JAKARTA, iNewsMedan.id - Kontribusi dana Results Based Payment (RBP) REDD+ terhadap kelestarian hutan Indonesia menjadi topik utama dalam diskusi yang diselenggarakan Badan Pengelola Dana Lingkungan Hidup (BPDLH) di Hotel Gran Meliá, Jakarta, pada Kamis (7/8/2025). Acara ini mempertemukan para pemangku kepentingan untuk membahas peran penting pendanaan berbasis kinerja dalam upaya mitigasi perubahan iklim.

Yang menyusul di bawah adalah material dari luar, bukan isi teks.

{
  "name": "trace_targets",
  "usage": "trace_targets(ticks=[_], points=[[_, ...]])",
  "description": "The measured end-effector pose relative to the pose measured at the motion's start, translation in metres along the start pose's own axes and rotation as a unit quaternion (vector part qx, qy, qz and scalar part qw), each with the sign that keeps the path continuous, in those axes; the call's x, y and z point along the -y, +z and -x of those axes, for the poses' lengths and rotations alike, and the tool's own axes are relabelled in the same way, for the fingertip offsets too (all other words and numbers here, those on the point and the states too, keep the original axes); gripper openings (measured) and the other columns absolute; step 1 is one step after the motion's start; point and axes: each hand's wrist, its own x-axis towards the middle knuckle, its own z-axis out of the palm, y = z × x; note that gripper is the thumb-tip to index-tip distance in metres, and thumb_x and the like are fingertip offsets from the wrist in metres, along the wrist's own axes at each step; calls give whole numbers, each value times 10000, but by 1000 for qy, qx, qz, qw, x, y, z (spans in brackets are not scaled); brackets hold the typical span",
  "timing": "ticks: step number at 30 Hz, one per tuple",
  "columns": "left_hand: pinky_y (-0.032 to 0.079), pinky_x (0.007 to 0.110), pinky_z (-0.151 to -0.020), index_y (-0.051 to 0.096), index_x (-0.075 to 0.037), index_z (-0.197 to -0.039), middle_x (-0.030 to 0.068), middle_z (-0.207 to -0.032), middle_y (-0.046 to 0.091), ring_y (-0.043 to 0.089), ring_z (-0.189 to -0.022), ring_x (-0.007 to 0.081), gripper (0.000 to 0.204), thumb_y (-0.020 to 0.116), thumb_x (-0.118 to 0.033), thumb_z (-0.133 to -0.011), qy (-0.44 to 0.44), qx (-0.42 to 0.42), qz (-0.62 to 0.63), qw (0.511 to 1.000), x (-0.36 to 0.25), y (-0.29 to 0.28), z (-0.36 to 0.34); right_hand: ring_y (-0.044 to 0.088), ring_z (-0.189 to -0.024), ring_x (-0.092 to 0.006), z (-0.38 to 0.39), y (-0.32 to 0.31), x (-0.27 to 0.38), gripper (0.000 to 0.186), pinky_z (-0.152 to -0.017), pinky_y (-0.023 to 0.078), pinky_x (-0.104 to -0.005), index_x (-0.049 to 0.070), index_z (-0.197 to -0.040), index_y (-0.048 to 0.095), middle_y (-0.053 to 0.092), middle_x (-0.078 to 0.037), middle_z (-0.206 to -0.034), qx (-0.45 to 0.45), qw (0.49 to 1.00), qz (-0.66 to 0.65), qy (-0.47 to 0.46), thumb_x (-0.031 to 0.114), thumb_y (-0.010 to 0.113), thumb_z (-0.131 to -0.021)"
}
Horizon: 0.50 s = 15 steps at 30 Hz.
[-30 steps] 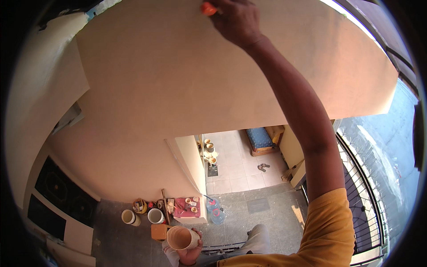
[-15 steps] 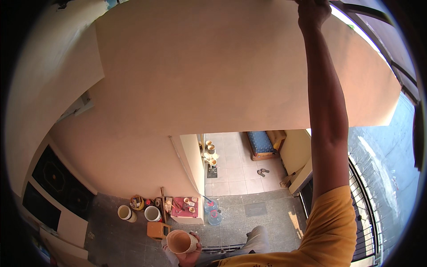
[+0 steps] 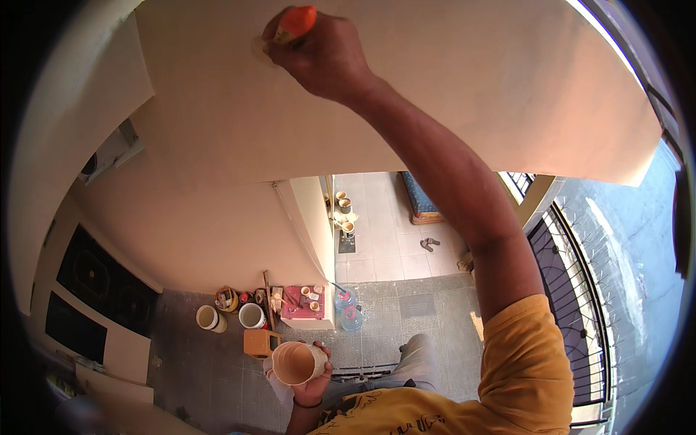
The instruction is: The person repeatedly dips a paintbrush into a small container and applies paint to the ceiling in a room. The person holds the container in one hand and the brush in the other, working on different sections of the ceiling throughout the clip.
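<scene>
My right hand (image 3: pixel 326 58) is raised high and closed round a paintbrush (image 3: pixel 297 23) with an orange handle. Its blurred bristle end is at the peach-coloured wall (image 3: pixel 406 123); the hand hides part of it, so I cannot tell whether it touches. Low in front of me, my left hand (image 3: pixel 315 386) grips a pale plastic tub (image 3: pixel 299 362) by its side. The tub's mouth faces up, and peach-coloured paint coats its inside.
Below stand white buckets (image 3: pixel 252 316), an orange stool (image 3: pixel 261 344), a red-topped table (image 3: pixel 303 303) with small cups, and clear water bottles (image 3: pixel 351 317). A doorway opens onto a tiled floor (image 3: pixel 377 250) with a blue-cushioned seat (image 3: pixel 419 196). A black metal railing (image 3: pixel 580 319) runs along the right.
My right hand has swept left along the wall from the upper right, and the orange brush handle now shows. My left hand and tub sit slightly higher in view, as the whole view has shifted.
</scene>
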Motion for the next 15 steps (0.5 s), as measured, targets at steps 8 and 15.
trace_targets(ticks=[8,15], points=[[520,531,-991,597,-200,-1384,132,-1426,532,482,-1343,353,505,691,-430,-945,-17,-33,-16,999,-16,3,17,710,-901,-142,151,-79,-52,136,-810,592,-291,-3,-995,701,730,-63,-945,-230,935,-191,191,-16,779,-884],[518,525,-980,622,-198,-1363,132,-1414,544,460,-1360,346,493,705,-424,-934,-13,-77,11,997,-13,11,26,719,-880,-173,211,-243,-86,115,-795,604,-304,5,-966,734,742,-81,-965,-369,860,344,76,-33,781,-868]])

Dalam diskusi, Direktur Eksekutif Yayasan Pesona Tropis Alam Indonesia (PETAI), Masrizal Saraan, menyoroti peran strategis lembaga perantara (lemtara) dalam memastikan dana RBP REDD+ tersalurkan secara efektif. Menurut Masrizal, lemtara berfungsi sebagai penghubung antara kebijakan nasional dan implementasi program di tingkat lapangan, bekerja sama dengan pemerintah provinsi.
"Lemtara menjadi penghubung strategis antara kebijakan yang dibuat di tingkat nasional dengan aksi nyata di lapangan," ujar Masrizal.
PETAI, yang ditunjuk sebagai lemtara melalui proses seleksi dan verifikasi, bertugas memfasilitasi perencanaan, pelaksanaan, dan pelaporan proyek yang berfokus pada pemberdayaan masyarakat dan pengelolaan hutan lestari. Proyek-proyek ini tidak hanya bertujuan untuk menyerap emisi karbon, tetapi juga untuk membangun kapasitas masyarakat, memperkuat kelembagaan, dan mendorong ekonomi berbasis hutan.
"Hingga saat ini, kami melihat kemajuan positif, mulai dari penguatan kelembagaan KPH, pengamanan kawasan melalui patroli hutan, penanganan kebakaran hutan dan lahan, penguatan kelembagaan perhutanan sosial, pendampingan budidaya HHBK, hingga penguatan rantai nilai komoditas HHBK," jelas Masrizal.
Meski demikian, Masrizal juga mengakui adanya tantangan, seperti keterbatasan kapasitas teknis kelompok penerima manfaat, dinamika internal komunitas, dan sinkronisasi program lintas lembaga. Ia menekankan bahwa fasilitasi tidak hanya sebatas pendampingan teknis, tetapi juga membangun kepercayaan dan komitmen jangka panjang.
Pembelajaran penting yang didapat dari implementasi RBP REDD+ adalah kebutuhan akan mekanisme distribusi manfaat yang transparan dan partisipatif, serta integrasi program dengan perencanaan pembangunan daerah. Hal ini, menurutnya, akan membuat masyarakat merasa memiliki dan secara langsung menjadi penjaga terdepan hutan.
Selain Masrizal, diskusi ini juga dihadiri oleh perwakilan dari BPDLH, Kementerian Lingkungan Hidup dan Kehutanan (KLHK), dan Pemerintah Provinsi Sulawesi Tengah, yang turut menyoroti bagaimana dana RBP REDD+ dapat menjadi instrumen nyata dalam mendorong aksi mitigasi perubahan iklim dan pelestarian hutan di Indonesia.